# FLASH! New refurb's at the Sigma outlet store



## JumboShrimp (Apr 8, 2014)

Check out the 35/1.4 and 120-300/2.8. These only last a few minutes.


----------



## sagittariansrock (Apr 9, 2014)

JumboShrimp said:


> Check out the 35/1.4 and 120-300/2.8. These only last a few minutes.
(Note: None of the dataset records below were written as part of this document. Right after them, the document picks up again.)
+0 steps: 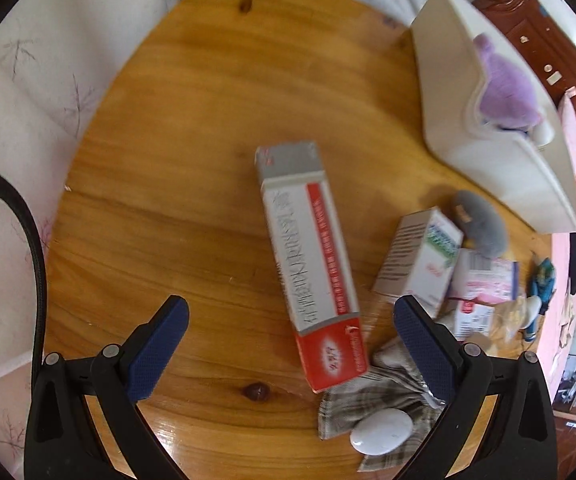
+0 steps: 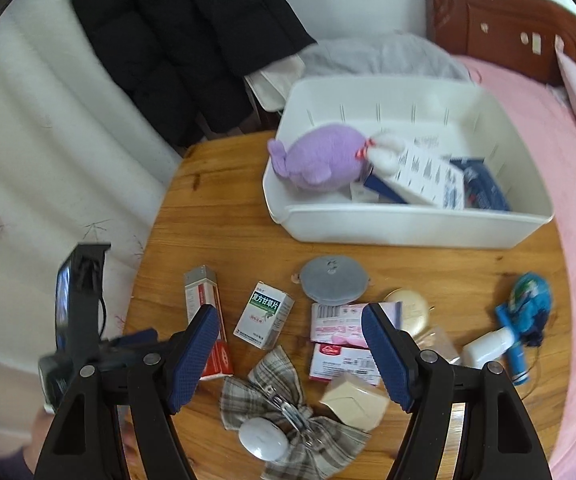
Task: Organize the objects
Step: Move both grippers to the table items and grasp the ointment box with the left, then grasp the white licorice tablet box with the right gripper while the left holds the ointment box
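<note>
A long red-and-white carton [image 1: 308,256] lies flat on the round wooden table [image 1: 192,128]. My left gripper [image 1: 291,308] is open and hangs over the carton's near end, its blue pads well clear on either side. In the right wrist view the same carton [image 2: 202,292] lies beside the left gripper's black body [image 2: 80,320]. My right gripper [image 2: 290,312] is open above the clutter, holding nothing. A white bin [image 2: 408,228] at the back holds a purple plush [image 2: 320,160] and some boxes.
Loose on the table: a small green-and-white medicine box [image 2: 266,316], grey round pouch [image 2: 332,280], pink packet [image 2: 336,320], plaid bow [image 2: 284,392], white oval pebble [image 2: 264,440], beige box [image 2: 356,400], gold compact [image 2: 412,308]. A pink bed [image 2: 548,120] lies to the right.
</note>
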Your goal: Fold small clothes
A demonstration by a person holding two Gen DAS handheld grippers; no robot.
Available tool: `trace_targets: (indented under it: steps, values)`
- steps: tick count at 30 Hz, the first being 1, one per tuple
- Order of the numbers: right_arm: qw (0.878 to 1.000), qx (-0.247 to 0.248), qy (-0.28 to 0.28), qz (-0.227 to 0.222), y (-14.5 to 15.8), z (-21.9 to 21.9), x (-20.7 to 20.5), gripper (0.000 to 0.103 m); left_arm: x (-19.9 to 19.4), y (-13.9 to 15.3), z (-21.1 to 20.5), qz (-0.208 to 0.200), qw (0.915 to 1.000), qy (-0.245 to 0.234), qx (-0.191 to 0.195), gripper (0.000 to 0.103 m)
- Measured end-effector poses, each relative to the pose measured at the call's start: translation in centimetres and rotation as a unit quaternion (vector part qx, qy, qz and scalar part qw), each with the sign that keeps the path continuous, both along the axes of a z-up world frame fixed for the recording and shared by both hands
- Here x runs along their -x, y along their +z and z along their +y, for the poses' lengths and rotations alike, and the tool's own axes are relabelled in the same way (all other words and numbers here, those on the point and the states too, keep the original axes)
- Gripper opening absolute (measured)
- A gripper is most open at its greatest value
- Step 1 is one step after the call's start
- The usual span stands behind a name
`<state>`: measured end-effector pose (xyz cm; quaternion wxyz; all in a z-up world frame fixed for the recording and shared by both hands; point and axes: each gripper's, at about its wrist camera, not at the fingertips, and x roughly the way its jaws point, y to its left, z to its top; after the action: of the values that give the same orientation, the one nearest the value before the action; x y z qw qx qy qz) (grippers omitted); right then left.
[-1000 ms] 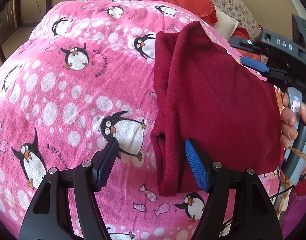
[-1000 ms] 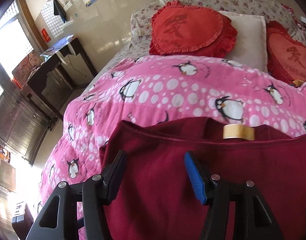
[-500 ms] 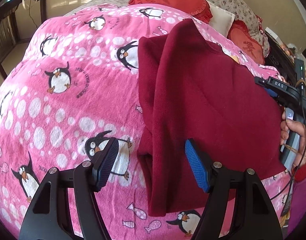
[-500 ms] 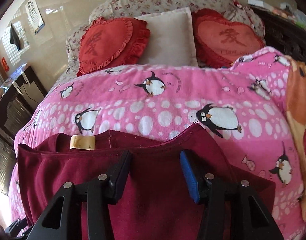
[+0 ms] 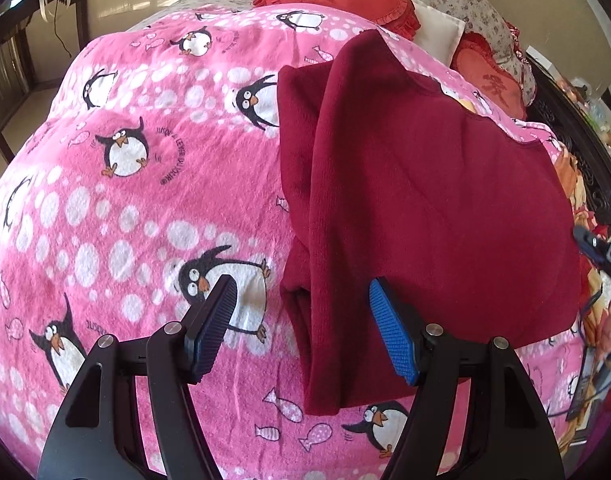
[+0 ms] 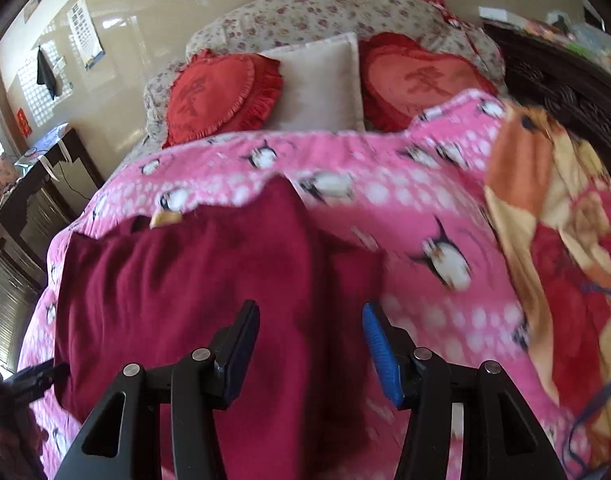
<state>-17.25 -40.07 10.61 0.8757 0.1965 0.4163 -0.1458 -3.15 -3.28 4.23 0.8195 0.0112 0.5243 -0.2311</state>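
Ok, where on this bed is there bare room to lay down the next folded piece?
The widest bare stretch is the pink penguin blanket to the left of the maroon garment. A narrower strip lies between the garment and the orange patterned cloth. It is crowded at the head of the bed, where the red heart cushions and white pillow sit.

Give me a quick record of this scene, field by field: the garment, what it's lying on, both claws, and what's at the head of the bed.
garment: maroon top, partly folded, lying flat
surface: pink penguin blanket
left claw: open, empty, at the garment's near left edge
right claw: open, empty, over the garment
head of bed: two red heart cushions, white pillow between them
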Motion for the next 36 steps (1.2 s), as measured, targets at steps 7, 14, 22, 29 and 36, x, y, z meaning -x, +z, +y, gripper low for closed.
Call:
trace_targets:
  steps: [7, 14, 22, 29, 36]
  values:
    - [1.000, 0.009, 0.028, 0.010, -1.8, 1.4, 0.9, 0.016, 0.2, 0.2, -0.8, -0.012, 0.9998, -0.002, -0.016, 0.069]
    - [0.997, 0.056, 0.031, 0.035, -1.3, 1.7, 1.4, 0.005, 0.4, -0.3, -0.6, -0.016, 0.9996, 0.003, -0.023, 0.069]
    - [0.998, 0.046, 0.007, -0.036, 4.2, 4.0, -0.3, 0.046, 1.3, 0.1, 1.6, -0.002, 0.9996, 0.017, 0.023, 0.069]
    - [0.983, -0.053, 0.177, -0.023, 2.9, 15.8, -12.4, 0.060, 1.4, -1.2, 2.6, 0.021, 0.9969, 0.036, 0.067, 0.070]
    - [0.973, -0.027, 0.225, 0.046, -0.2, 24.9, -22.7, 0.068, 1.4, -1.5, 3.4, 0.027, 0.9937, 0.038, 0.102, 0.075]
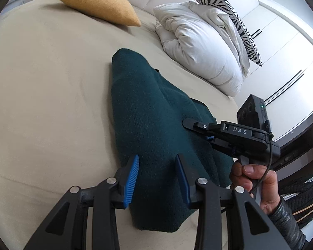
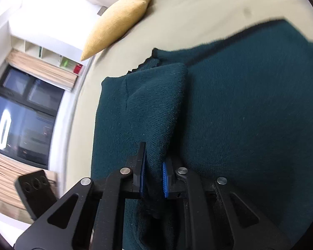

I remember you bought the 35A refurb'd.
Couple of questions:
Does it come in a white box like the Canon?
Does it include all the accessories?
The warranty is considerably shorter than the regular lenses, is that something to worry about?
Thanks in advance for the information.


----------



## JumboShrimp (Apr 9, 2014)

Hello Sag...The 35/1.4A was my first Sigma refurb, so have no real comparisons, but ... it comes in a white box with black accents (the box does not say "refurbished"), it includes hood, caps and nice zippered case. The warranty is 90 days, and you can return for a full refund, if you like, within 14 days. The lens looks absolutely like new and so far performs as such. I wouldn't hesitate to buy again.


----------



## JumboShrimp (Apr 9, 2014)

PS: The 35/1.4A is still available in Canon mount for $679.


----------



## sagittariansrock (Apr 9, 2014)

JumboShrimp said:


> Hello Sag...The 35/1.4A was my first Sigma refurb, so have no real comparisons, but ... it comes in a white box with black accents (the box does not say "refurbished"), it includes hood, caps and nice zippered case. The warranty is 90 days, and you can return for a full refund, if you like, within 14 days. The lens looks absolutely like new and so far performs as such. I wouldn't hesitate to buy again.



Thanks a lot, JS! I think I got me my first Siggie


----------



## muchakucha (Apr 10, 2014)

Been waiting for the price to drop below $899 again, i'll take my chances with this one thanks!


----------



## sagittariansrock (Apr 15, 2014)

Just got my package.
I had completely overestimated the size (and it had been a major hang-up from deciding between the f/1.4s and the f/2 IS). It isn't tiny, but still quite compact, very well-balanced on my 5DIII with L-bracket and has a great feel to it.
I didn't check AFMA via FoCal yet, but initial tests seem to show no adjustment needed (both with center and peripheral spot focusing, do I need to test anything else?).
The refurb lens arrived in a nicely padded shipping box, with the regular Sigma white and black box and all the usual suspects inside. Only the warranty sticker says 90 days refurbished limited warranty.
The lens is cosmetically spotless.
FYI, for those considering Sigma refurbs.
Very happy. Very.


----------